▶ **Exercise**: Take the lines in the listing below from the line with "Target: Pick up" up to and including the line with "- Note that" and set them down exactly, skipping pictures and adding nothing.

----

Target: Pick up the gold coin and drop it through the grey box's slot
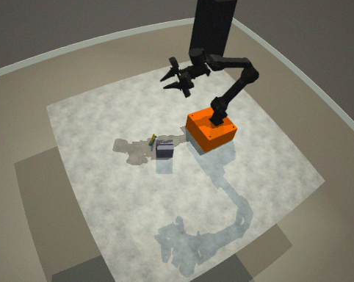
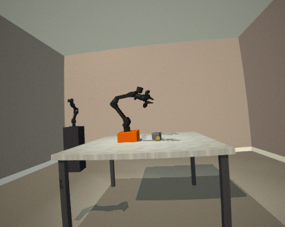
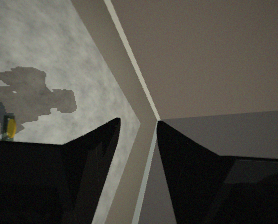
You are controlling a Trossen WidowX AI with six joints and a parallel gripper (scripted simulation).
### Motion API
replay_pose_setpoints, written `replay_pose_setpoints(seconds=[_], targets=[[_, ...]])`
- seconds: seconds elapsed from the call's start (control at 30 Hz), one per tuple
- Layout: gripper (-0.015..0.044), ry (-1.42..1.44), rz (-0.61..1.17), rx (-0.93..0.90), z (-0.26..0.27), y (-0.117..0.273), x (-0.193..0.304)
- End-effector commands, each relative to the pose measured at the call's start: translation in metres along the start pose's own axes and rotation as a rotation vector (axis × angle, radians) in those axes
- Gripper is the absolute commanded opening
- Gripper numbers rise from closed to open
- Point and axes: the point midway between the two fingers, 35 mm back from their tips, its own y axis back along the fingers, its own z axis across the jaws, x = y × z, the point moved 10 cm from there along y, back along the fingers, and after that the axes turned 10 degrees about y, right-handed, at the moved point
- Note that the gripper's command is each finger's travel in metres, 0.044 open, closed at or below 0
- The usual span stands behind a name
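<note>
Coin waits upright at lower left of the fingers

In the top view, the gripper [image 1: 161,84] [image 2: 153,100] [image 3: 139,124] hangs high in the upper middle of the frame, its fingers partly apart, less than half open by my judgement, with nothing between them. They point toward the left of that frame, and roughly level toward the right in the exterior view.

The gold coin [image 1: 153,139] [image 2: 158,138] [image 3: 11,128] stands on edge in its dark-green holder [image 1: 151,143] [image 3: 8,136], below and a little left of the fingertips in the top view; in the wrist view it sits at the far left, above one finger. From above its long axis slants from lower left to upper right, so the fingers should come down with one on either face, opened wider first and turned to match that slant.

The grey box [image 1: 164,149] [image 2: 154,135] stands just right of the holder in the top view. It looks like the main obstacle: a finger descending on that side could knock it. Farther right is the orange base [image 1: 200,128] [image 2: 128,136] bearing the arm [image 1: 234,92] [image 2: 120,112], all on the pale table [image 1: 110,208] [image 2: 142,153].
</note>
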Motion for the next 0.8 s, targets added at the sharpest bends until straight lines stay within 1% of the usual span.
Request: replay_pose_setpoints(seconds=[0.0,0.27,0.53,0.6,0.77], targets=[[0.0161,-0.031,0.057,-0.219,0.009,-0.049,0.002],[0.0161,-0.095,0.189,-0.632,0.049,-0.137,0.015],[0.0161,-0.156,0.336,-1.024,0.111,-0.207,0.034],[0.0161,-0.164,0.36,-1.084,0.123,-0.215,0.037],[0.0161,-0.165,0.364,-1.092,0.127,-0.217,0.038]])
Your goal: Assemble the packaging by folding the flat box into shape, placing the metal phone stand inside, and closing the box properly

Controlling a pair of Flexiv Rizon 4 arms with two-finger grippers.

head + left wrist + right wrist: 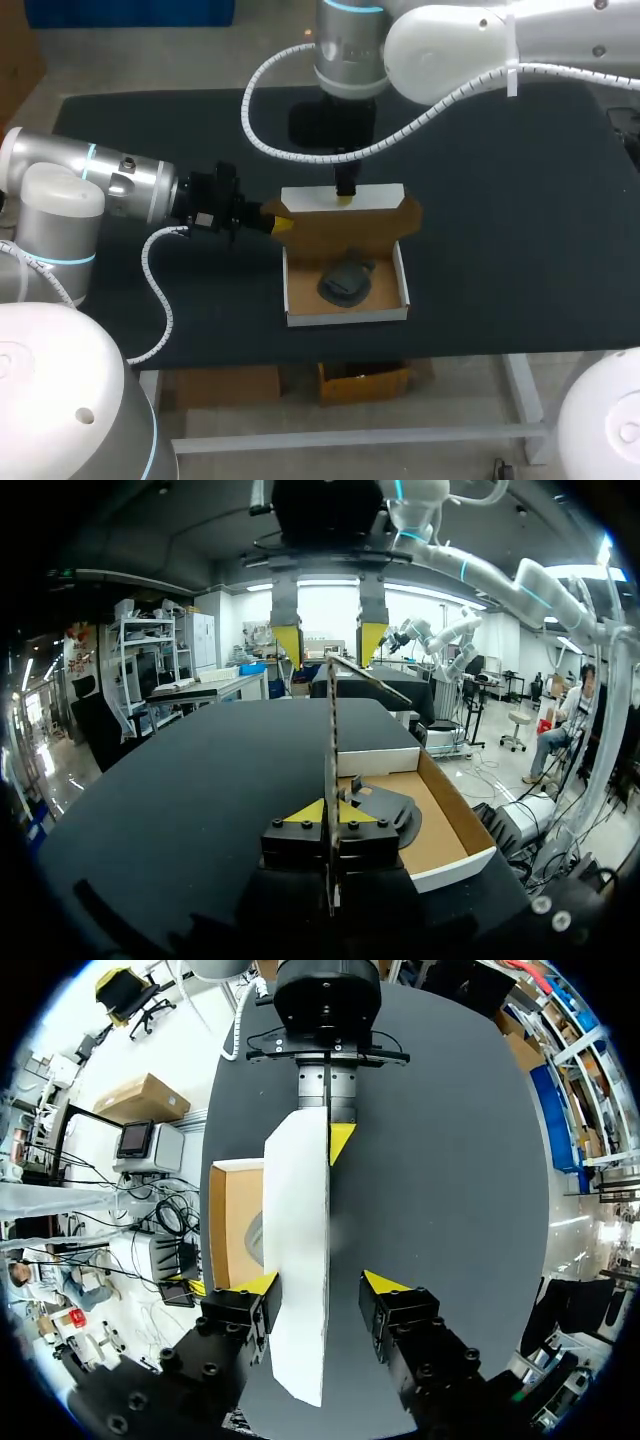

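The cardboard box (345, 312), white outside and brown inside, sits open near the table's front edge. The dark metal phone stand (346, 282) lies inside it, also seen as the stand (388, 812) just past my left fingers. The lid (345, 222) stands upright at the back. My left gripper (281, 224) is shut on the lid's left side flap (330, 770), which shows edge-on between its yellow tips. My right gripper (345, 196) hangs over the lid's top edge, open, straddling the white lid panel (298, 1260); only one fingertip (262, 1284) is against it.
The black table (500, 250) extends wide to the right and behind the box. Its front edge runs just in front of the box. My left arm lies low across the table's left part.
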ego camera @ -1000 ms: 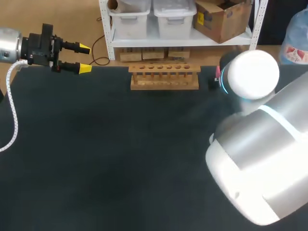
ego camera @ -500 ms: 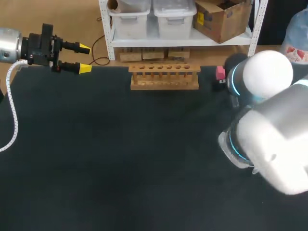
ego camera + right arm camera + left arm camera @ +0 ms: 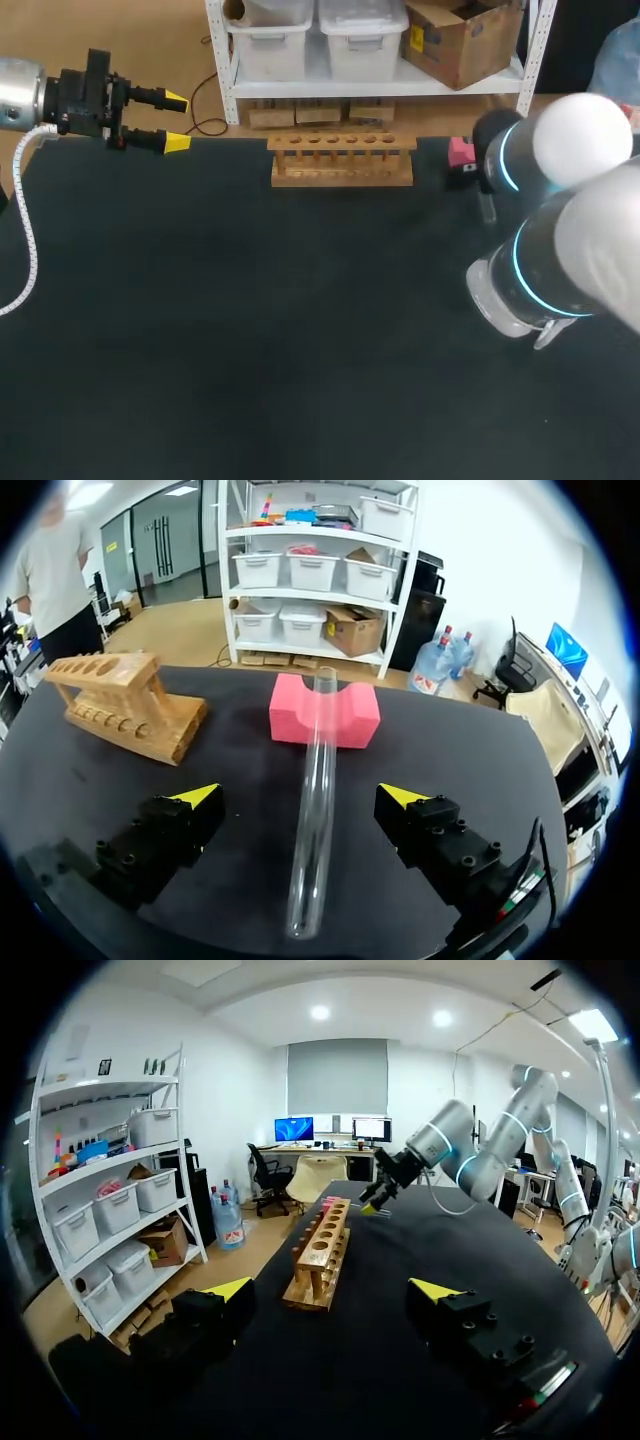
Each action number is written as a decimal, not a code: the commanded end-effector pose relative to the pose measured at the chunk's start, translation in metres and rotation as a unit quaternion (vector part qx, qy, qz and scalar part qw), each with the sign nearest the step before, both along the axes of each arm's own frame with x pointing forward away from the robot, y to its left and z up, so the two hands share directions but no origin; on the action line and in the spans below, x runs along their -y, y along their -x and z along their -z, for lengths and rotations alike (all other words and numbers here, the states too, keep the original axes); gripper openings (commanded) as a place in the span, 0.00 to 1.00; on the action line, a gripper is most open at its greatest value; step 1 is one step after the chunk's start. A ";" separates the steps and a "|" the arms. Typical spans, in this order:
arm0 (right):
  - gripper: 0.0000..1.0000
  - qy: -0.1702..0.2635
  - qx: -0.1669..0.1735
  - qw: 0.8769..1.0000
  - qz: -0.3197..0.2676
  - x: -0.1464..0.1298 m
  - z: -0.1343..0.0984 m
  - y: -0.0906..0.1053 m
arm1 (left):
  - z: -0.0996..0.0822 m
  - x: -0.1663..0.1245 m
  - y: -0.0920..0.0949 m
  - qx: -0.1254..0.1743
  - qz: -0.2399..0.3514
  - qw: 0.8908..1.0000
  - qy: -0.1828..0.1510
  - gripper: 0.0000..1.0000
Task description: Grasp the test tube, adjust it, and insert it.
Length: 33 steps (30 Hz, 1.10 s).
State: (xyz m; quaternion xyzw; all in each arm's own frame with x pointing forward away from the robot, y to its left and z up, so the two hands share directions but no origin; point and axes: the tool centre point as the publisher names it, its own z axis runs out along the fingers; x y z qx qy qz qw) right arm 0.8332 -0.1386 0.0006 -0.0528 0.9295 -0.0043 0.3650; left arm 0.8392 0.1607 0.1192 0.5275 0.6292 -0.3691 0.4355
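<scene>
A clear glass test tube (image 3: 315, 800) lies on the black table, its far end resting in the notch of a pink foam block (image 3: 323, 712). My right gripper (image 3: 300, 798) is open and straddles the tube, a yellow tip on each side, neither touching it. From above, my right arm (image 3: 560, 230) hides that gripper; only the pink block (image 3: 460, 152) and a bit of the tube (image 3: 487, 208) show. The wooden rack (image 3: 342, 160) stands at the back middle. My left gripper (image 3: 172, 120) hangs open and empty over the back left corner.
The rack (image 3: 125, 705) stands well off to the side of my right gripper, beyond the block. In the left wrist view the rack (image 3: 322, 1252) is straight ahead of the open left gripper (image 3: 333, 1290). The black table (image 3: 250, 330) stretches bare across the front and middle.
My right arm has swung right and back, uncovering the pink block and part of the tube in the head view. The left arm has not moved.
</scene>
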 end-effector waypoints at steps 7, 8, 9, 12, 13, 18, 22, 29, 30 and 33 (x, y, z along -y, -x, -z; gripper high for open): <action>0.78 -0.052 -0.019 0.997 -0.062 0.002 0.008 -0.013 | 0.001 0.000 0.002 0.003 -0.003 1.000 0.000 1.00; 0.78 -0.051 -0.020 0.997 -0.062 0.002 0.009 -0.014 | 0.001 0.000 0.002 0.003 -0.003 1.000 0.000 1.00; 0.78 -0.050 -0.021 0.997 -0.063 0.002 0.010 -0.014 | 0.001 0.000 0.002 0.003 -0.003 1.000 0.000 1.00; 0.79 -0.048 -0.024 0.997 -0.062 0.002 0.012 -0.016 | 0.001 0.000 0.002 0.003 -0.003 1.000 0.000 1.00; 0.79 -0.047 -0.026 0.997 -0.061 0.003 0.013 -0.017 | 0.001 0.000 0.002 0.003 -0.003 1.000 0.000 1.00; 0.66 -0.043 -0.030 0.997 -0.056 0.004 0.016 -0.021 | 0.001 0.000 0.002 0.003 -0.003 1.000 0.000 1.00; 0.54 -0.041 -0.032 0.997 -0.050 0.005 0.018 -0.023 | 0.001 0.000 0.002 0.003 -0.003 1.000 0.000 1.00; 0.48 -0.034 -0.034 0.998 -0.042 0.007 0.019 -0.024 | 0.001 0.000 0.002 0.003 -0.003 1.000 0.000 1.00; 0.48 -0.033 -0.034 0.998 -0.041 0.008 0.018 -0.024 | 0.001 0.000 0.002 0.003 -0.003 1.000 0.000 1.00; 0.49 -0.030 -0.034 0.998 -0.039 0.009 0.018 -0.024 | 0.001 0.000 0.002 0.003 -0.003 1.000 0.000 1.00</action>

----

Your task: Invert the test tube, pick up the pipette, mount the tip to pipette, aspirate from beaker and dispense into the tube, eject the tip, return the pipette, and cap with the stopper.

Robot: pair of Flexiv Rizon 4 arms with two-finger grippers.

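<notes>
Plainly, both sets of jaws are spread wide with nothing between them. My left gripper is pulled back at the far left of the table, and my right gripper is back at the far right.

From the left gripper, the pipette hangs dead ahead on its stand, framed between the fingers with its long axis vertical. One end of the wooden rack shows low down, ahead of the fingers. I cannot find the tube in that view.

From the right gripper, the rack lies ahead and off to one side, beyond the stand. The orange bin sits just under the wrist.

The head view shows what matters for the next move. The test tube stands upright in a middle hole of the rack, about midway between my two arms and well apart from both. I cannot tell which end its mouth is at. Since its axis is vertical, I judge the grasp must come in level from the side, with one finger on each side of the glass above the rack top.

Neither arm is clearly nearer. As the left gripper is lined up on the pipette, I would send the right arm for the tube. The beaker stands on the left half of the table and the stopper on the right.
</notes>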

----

▶ **Solved exercise**:
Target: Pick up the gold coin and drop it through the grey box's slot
You are controlling a Trossen WidowX AI with six joints and a parallel gripper (scripted simulation).
### Motion API
replay_pose_setpoints, written `replay_pose_setpoints(seconds=[_], targets=[[_, ...]])`
- seconds: seconds elapsed from the call's start (control at 30 Hz), one per tuple
- Layout: gripper (-0.015..0.044), ry (-1.42..1.44), rz (-0.61..1.17), rx (-0.93..0.90), z (-0.26..0.27), y (-0.117..0.273), x (-0.193..0.304)
- End-effector commands, each relative to the pose measured at the call's start: translation in metres along the start pose's own axes and rotation as a rotation vector (axis × angle, radians) in those axes
- Gripper is the absolute commanded opening
- Gripper numbers rise from closed to open
- Point and axes: the point midway between the two fingers, 35 mm back from their tips, its own y axis back along the fingers, its own z axis across the jaws, x = y × z, the point moved 10 cm from there along y, back along the fingers, and after that the axes turned 10 degrees about y, right-handed, at the moved point
- Note that the gripper's command is each finger's travel in metres, 0.044 open, closed at or below 0

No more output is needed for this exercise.